■ **WORK TASK**
Every entry must be echoed exactly.

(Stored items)
# # # # # # #
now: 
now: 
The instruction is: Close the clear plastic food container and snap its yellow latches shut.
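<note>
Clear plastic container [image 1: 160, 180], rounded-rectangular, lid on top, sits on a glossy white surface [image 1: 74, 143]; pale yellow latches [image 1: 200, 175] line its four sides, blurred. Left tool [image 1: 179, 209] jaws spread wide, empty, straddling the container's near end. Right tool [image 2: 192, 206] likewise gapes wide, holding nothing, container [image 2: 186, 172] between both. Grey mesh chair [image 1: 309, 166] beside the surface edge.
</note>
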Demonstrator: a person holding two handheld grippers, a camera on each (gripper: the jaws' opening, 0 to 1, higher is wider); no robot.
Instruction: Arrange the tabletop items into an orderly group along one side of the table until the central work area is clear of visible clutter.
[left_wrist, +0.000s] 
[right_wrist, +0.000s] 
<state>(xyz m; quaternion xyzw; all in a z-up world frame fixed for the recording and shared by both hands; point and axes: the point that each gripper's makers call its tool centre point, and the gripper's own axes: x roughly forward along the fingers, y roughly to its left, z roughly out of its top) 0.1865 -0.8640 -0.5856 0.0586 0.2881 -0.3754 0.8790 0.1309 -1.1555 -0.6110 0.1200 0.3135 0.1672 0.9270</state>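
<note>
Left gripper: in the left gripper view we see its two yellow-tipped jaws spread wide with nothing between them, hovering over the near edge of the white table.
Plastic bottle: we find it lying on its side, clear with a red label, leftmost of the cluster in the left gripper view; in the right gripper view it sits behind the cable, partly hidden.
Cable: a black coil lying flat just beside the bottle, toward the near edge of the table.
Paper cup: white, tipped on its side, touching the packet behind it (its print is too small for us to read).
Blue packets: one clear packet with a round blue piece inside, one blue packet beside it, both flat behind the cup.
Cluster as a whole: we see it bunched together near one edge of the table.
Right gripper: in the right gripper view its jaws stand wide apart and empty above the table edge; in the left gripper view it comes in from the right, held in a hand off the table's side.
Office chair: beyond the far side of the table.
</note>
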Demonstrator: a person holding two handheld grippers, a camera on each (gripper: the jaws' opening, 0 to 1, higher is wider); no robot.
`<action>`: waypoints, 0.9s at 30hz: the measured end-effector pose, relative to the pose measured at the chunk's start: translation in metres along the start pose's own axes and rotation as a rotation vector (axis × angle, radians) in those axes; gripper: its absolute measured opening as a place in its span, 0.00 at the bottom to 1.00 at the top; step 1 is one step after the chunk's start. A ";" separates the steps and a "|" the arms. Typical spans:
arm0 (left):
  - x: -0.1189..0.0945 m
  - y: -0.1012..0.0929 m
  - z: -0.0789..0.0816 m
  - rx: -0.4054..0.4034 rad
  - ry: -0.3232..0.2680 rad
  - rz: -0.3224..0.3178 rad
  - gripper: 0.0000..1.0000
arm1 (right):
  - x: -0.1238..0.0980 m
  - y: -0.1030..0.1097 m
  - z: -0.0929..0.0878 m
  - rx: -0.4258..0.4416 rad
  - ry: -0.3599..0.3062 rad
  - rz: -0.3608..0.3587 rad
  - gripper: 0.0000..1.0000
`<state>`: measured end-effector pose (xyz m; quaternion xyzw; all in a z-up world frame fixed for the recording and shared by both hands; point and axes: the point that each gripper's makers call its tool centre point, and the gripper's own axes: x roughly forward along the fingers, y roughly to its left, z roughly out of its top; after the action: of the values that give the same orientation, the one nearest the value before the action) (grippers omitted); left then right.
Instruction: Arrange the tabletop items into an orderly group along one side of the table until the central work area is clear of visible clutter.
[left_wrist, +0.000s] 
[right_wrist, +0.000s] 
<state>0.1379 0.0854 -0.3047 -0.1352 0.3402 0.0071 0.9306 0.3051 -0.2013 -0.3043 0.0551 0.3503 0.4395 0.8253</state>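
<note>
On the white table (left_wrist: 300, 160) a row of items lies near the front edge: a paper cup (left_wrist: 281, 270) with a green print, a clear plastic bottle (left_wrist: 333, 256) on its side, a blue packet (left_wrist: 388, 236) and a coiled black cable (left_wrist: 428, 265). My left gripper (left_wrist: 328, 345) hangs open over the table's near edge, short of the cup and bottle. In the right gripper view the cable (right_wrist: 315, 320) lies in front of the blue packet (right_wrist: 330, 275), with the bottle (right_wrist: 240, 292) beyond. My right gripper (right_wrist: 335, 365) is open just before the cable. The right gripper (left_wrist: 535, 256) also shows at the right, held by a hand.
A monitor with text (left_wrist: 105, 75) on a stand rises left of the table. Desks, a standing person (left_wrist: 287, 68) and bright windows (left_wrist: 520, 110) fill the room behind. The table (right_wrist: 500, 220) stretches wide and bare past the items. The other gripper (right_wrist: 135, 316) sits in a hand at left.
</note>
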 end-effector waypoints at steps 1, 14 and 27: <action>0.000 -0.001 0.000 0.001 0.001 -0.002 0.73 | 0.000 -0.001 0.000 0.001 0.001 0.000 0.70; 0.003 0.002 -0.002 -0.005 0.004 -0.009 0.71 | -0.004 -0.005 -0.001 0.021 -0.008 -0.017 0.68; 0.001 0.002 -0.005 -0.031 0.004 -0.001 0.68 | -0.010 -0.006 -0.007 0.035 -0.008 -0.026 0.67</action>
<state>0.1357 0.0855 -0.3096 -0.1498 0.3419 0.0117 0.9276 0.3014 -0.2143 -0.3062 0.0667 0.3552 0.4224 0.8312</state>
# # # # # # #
■ **ANSWER TO THE EXERCISE**
now: 
now: 
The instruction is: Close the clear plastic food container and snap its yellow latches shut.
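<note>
Clear plastic container [image 1: 160, 180], rounded-rectangular, lid on top, sits on a glossy white surface [image 1: 74, 143]; pale yellow latches [image 1: 200, 175] line its four sides, blurred. Left tool [image 1: 179, 209] jaws spread wide, empty, straddling the container's near end. Right tool [image 2: 192, 206] likewise gapes wide, holding nothing, container [image 2: 186, 172] between both. Grey mesh chair [image 1: 309, 166] beside the surface edge.
</note>
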Demonstrator: a person holding two handheld grippers, a camera on each (gripper: the jaws' opening, 0 to 1, higher is wider); no robot.
Instruction: Arrange the tabletop items into an orderly group along one side of the table until the central work area is clear of visible clutter.
[left_wrist, +0.000s] 
[right_wrist, +0.000s] 
<state>(xyz m; quaternion xyzw; all in a z-up world frame fixed for the recording and shared by both hands; point and axes: the point that each gripper's makers call its tool centre point, and the gripper's own axes: x roughly forward along the fingers, y roughly to its left, z roughly out of its top) 0.1865 -0.8640 -0.5856 0.0586 0.2881 -0.3754 0.8790 0.1309 -1.1555 -0.6110 0.1200 0.3135 0.1672 0.9270</state>
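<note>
Left gripper: in the left gripper view we see its two yellow-tipped jaws spread wide with nothing between them, hovering over the near edge of the white table.
Plastic bottle: we find it lying on its side, clear with a red label, leftmost of the cluster in the left gripper view; in the right gripper view it sits behind the cable, partly hidden.
Cable: a black coil lying flat just beside the bottle, toward the near edge of the table.
Paper cup: white, tipped on its side, touching the packet behind it (its print is too small for us to read).
Blue packets: one clear packet with a round blue piece inside, one blue packet beside it, both flat behind the cup.
Cluster as a whole: we see it bunched together near one edge of the table.
Right gripper: in the right gripper view its jaws stand wide apart and empty above the table edge; in the left gripper view it comes in from the right, held in a hand off the table's side.
Office chair: beyond the far side of the table.
</note>
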Demonstrator: a person holding two handheld grippers, a camera on each (gripper: the jaws' opening, 0 to 1, higher is wider); no robot.
`<action>`: waypoints, 0.9s at 30hz: the measured end-effector pose, relative to the pose measured at the chunk's start: translation in metres along the start pose's own axes and rotation as a rotation vector (axis × angle, radians) in those axes; gripper: its absolute measured opening as a place in its span, 0.00 at the bottom to 1.00 at the top; step 1 is one step after the chunk's start. A ";" separates the steps and a "|" the arms. Typical spans:
arm0 (left):
  - x: -0.1189..0.0945 m
  - y: -0.1012..0.0929 m
  - z: -0.0789..0.0816 m
  - rx: -0.4054..0.4034 rad
  - ry: -0.3232..0.2680 rad
  - rz: -0.3224..0.3178 rad
  - gripper: 0.0000..1.0000
arm1 (right):
  - x: -0.1238..0.0980 m
  - y: -0.1030..0.1097 m
  - z: -0.0929..0.0878 m
  - rx: -0.4258..0.4416 rad
  - ry: -0.3599..0.3062 rad
  - rz: -0.3608..0.3587 rad
  - gripper: 0.0000..1.0000
`<state>`: measured end-effector pose (xyz m; quaternion xyzw; all in a z-up world frame fixed for the recording and shared by both hands; point and axes: the point that each gripper's makers call its tool centre point, and the gripper's own axes: x roughly forward along the fingers, y roughly to its left, z roughly out of its top; after the action: of the values that give the same orientation, the one nearest the value before the action) (grippers omitted); left then right.
Instruction: Arrange the tabletop items into an orderly group along one side of the table until the central work area is clear of visible clutter.
[left_wrist, +0.000s] 
[right_wrist, +0.000s] 
<state>0.1379 0.0854 -0.3047 -0.1352 0.3402 0.0071 0.9306 0.3051 -0.2013 -0.3043 0.0551 0.3503 0.4395 0.8253</state>
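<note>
On the white table (left_wrist: 300, 160) a row of items lies near the front edge: a paper cup (left_wrist: 281, 270) with a green print, a clear plastic bottle (left_wrist: 333, 256) on its side, a blue packet (left_wrist: 388, 236) and a coiled black cable (left_wrist: 428, 265). My left gripper (left_wrist: 328, 345) hangs open over the table's near edge, short of the cup and bottle. In the right gripper view the cable (right_wrist: 315, 320) lies in front of the blue packet (right_wrist: 330, 275), with the bottle (right_wrist: 240, 292) beyond. My right gripper (right_wrist: 335, 365) is open just before the cable. The right gripper (left_wrist: 535, 256) also shows at the right, held by a hand.
A monitor with text (left_wrist: 105, 75) on a stand rises left of the table. Desks, a standing person (left_wrist: 287, 68) and bright windows (left_wrist: 520, 110) fill the room behind. The table (right_wrist: 500, 220) stretches wide and bare past the items. The other gripper (right_wrist: 135, 316) sits in a hand at left.
</note>
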 end-effector waypoints at steps 1, 14 and 27: <action>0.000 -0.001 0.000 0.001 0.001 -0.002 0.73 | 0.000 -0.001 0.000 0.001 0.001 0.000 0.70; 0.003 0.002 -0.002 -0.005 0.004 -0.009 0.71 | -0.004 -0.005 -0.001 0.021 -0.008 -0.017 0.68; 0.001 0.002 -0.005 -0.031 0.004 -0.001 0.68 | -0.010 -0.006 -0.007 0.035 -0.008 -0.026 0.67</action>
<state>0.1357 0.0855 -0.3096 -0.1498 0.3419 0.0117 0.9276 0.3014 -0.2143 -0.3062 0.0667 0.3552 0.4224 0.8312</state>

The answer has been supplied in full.